Time to end the suffering October 27, 2000By RICK BELL -- Calgary Sun
Davey, give me a call. Give somebody a call. Please.
I've always been in your corner, Davey.
Yes, I've heard the stories about you. From those who defend you and those who wish the worst.
A muddle of fact and fiction.
But I don't care about the stories. This isn't about stories anymore. This is reality, Davey.
No raised arm in victory, no cheers from the crowd now. No rehearsed moves or stage roles. This is real life. And now it's time.
Time to get it together, Davey. To get help before you hurt yourself or someone else.
I've always liked you, Davey. I've watched you and compared you more than once to Rocky, hoping for the heroic Hollywood ending.
I cheered you when you worked out at B.J.'s Gym and vowed you'd return to the wrestling ring.
Even though your back had been slammed against a trap door in a match. Even though discs in your back dissolved in a sea of infection. Even though you suffered great pain. Even though World Championship Wrestling canned you while you lay in bed at the Rockyview.
And even though there was the death of your mother, your sister and your tag-team partner, Owen Hart.
"I'm not finished," you said.
Yes, I cheered when you spoke of your life.
How you got into wrestling, a working-class English lad delivering fruit and vegetables and jumping over the fences of your customers to stay in shape.
Your dad figured it was a lot better than breaking windows. And boy, it was.
You came to Calgary. You became a star. The British Bulldog. I remember how you spoke of your victory over brother-in-law Bret Hart in front of a capacity crowd at London's Wembley Stadium.
Lennox Lewis, now boxing's champ, carried your Union Jack into the ring. A long way from jumping fences.
And I cheered again when you signed with the World Wrestling Federation. Our headline writers dubbed you The Comeback Kid.
"I'll never quit. I never have. I never will," you said.
But, dammit, there was no Hollywood writer to make things work just right. No Robin Williams' character with inspiration and insight. The comeback didn't happen like in the movies. It was real life.
I remember the phone call from a pay phone in a hallway in a rehab in Georgia. You'd been on painkillers. You wanted to get straight.
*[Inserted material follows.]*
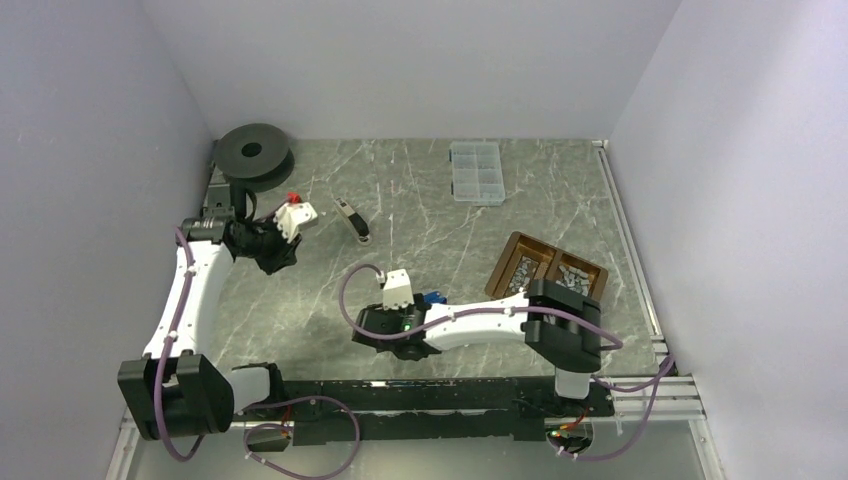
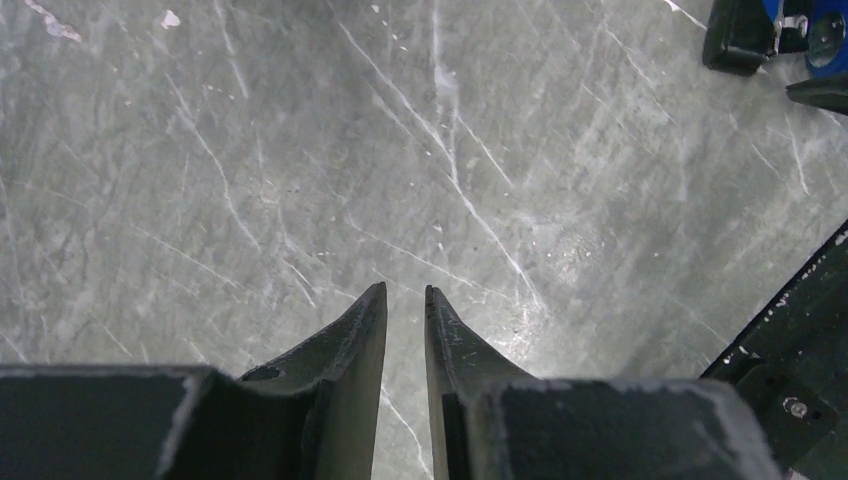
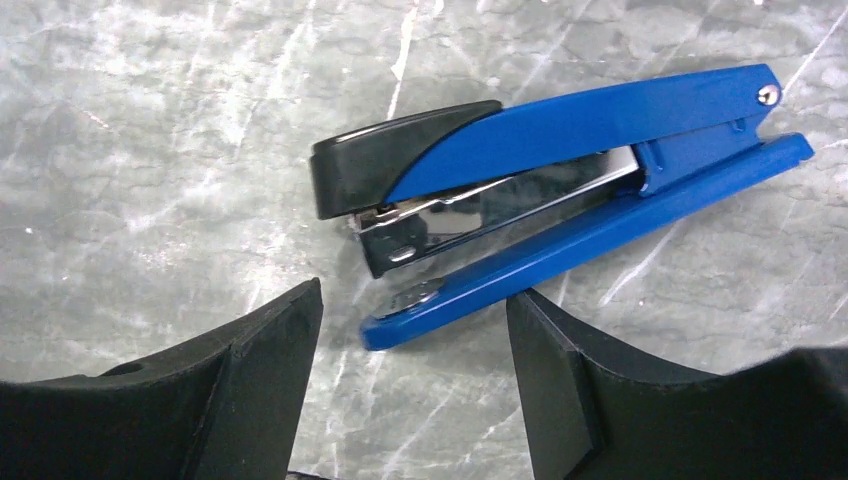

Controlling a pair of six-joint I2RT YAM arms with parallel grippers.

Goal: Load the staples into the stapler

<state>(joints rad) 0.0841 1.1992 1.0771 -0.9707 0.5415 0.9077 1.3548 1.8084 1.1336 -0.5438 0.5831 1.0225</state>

But you came back from drug rehab. Things were not going well. In a column, I tried to tell your story as best I could. You didn't like the column. You haven't spoken to me since.
Davey, I'll admit I'm the last fellow to give you advice.
I've documented enough woes on this page to make Jerry Springer slink away in disbelief. A loser's litany -- the bar fights, the drunk driving, the handcuffs and the jail cell, the boozy battle with the bottle.
But, maybe through that, just maybe, I came to realize there comes a time when enough is enough.
When it's time for real life.
I met real life in Les, my previous publisher, when I finally promised to quit the sauce. I met real life in my friend B.J., when I woke up and decided to quit being a fat guy. They were there. All I had to do was ask.
And Davey, you are not alone either. There are a precious few who'll back a guy when he's down.
"If you put yourself down, you stay down. I get back up." You said those words, Davey.
Please don't forget them now. Dial the phone.